▶ INSTRUCTIONS FOR THE TASK: All lines from the one containing "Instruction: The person" to the end of the material are to be given again exactly; leave out every line before it.

▶ DATA SECTION:
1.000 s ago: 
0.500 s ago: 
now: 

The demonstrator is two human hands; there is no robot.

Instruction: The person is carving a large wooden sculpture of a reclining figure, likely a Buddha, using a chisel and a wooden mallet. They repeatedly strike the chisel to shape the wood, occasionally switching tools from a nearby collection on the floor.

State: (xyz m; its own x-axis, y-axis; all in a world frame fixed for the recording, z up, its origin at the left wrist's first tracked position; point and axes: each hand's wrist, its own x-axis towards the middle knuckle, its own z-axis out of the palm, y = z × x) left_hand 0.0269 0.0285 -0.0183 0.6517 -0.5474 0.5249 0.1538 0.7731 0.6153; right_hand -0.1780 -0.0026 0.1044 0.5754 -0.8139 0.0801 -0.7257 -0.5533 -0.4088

▶ WRITTEN ANSWER:
Instruction: The person is carving a large wooden sculpture of a reclining figure, likely a Buddha, using a chisel and a wooden mallet. They repeatedly strike the chisel to shape the wood, occasionally switching tools from a nearby collection on the floor.

State: (xyz m; its own x-axis, y-axis; all in a world frame fixed for the recording, z up, its origin at the left wrist's first tracked position; point and axes: each hand's wrist, its own x-axis towards the middle knuckle, its own z-axis out of the palm, y = z × x) left_hand 0.0269 0.0285 -0.0183 0.6517 -0.5474 0.5249 0.1538 0.7731 0.6153; right_hand -0.1780 -0.0026 0.1044 0.5754 -0.8139 0.0801 -0.7257 -0.5533 -0.4088

No further work is required for this exercise.